Aim of the exercise:
Count how many lines below include the string "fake". Only that number should appear in the reply.

Entries taken from a collection
▼

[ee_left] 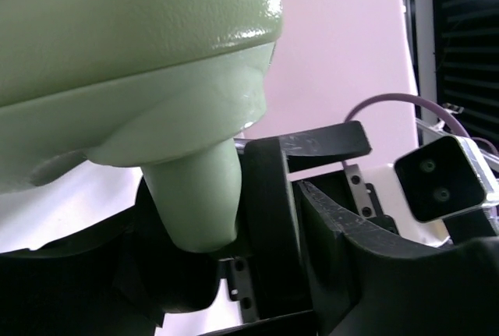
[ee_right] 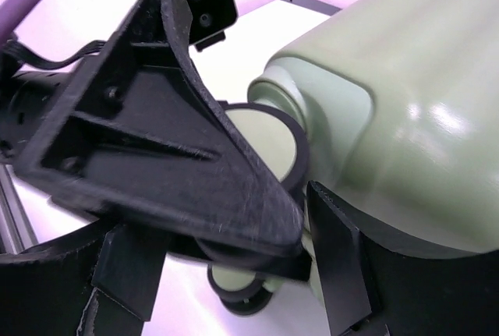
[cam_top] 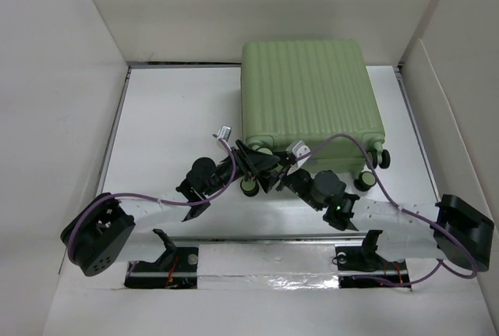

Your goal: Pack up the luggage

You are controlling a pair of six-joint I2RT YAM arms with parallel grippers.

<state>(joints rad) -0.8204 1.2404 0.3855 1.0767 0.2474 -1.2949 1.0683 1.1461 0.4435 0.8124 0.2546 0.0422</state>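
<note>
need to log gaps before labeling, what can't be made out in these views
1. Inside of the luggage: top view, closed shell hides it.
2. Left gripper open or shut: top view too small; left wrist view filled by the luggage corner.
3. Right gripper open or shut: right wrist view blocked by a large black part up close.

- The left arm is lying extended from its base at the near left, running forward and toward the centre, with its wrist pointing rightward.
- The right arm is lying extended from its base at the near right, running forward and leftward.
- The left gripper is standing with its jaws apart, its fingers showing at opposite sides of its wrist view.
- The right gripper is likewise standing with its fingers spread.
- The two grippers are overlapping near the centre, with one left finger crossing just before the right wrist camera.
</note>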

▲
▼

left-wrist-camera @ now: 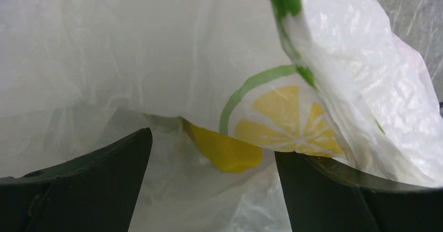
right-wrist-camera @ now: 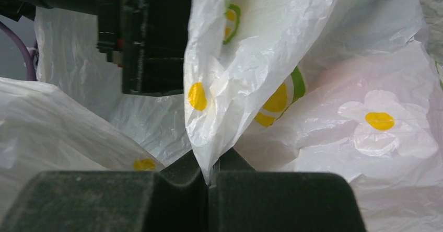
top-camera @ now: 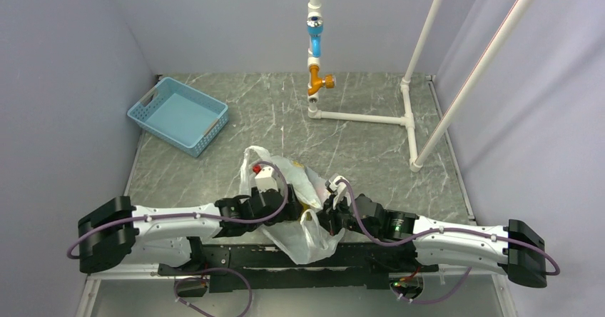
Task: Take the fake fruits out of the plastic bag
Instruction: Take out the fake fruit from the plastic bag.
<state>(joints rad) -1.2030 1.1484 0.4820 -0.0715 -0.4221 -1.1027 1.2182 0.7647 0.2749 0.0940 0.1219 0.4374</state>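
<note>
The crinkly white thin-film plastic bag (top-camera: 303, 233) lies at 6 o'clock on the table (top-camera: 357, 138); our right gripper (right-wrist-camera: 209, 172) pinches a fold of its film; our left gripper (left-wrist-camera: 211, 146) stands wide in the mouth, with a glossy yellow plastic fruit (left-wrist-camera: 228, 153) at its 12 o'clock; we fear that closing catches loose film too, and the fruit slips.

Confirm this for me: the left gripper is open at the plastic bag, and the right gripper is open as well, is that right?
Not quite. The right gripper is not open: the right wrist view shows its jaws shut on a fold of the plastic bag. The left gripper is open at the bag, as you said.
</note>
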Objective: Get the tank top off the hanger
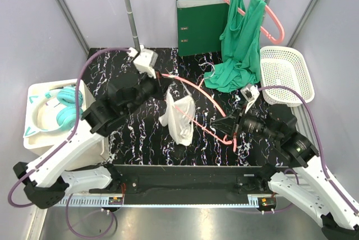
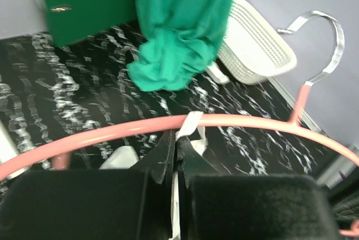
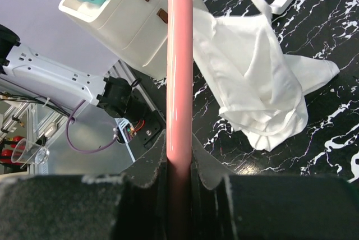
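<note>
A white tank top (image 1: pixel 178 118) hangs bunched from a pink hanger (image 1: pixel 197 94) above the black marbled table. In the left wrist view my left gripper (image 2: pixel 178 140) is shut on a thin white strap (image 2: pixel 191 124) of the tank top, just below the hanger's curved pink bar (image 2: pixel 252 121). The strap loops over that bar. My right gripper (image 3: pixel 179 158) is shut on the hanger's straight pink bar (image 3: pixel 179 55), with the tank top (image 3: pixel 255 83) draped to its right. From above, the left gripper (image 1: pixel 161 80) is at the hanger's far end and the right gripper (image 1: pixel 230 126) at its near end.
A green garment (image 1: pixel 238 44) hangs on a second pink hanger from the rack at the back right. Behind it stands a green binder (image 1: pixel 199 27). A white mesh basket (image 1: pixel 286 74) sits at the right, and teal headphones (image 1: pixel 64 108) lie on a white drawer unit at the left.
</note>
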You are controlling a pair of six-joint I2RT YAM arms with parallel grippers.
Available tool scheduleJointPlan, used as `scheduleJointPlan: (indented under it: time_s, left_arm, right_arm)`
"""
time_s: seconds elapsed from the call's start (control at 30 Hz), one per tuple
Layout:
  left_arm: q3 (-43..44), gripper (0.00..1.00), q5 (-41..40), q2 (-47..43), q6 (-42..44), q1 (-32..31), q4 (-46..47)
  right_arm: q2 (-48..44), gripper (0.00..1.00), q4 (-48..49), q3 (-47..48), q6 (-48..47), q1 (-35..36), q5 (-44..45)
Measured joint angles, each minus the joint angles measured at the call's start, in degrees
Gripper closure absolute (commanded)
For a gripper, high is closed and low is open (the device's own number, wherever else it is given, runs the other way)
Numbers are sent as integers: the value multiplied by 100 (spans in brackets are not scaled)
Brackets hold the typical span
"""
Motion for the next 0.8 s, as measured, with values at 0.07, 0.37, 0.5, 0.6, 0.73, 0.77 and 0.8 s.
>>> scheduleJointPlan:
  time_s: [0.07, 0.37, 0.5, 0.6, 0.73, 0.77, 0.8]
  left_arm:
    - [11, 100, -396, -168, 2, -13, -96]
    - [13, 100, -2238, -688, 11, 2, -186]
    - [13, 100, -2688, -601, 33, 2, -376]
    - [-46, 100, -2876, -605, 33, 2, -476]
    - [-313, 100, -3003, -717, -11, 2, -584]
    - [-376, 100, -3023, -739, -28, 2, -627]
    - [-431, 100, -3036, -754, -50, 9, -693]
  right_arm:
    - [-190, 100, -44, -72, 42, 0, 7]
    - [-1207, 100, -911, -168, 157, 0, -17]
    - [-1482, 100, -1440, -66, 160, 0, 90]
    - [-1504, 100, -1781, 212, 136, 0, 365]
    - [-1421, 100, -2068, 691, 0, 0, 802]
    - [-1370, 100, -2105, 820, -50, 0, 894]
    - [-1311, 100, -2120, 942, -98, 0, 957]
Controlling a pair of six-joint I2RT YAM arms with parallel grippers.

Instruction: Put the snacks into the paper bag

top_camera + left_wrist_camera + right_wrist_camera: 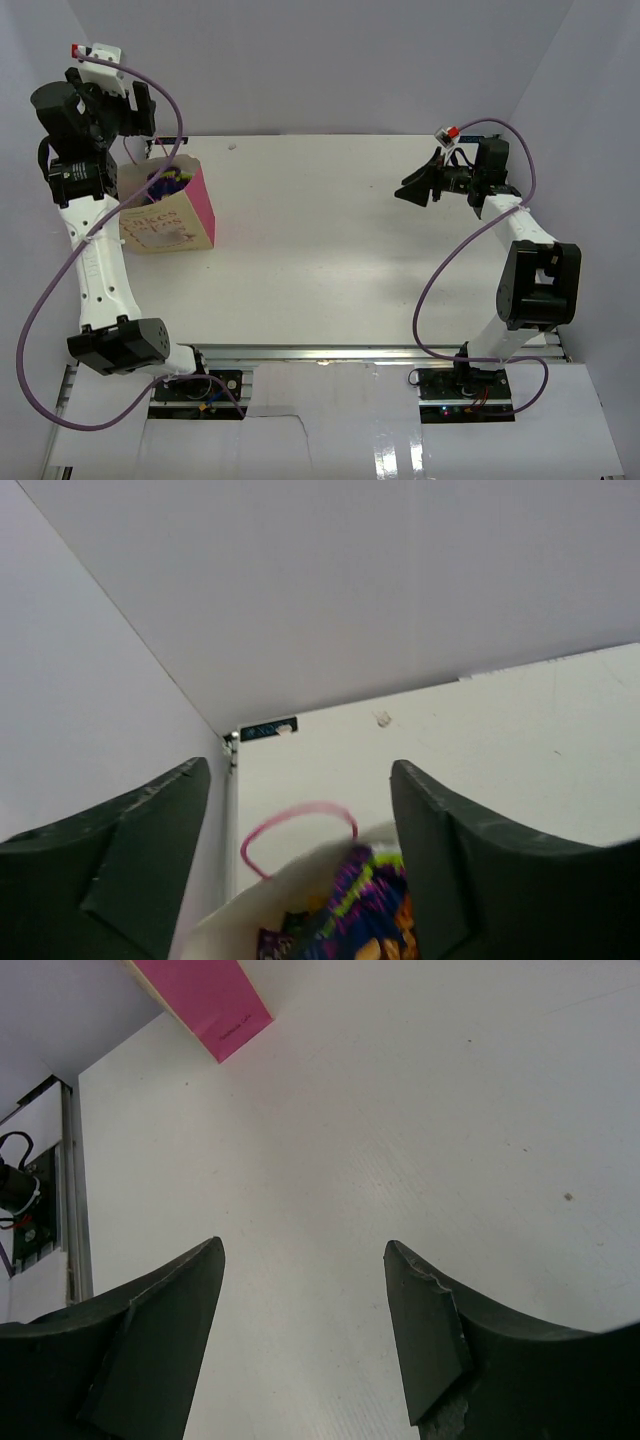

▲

Finished exercise:
2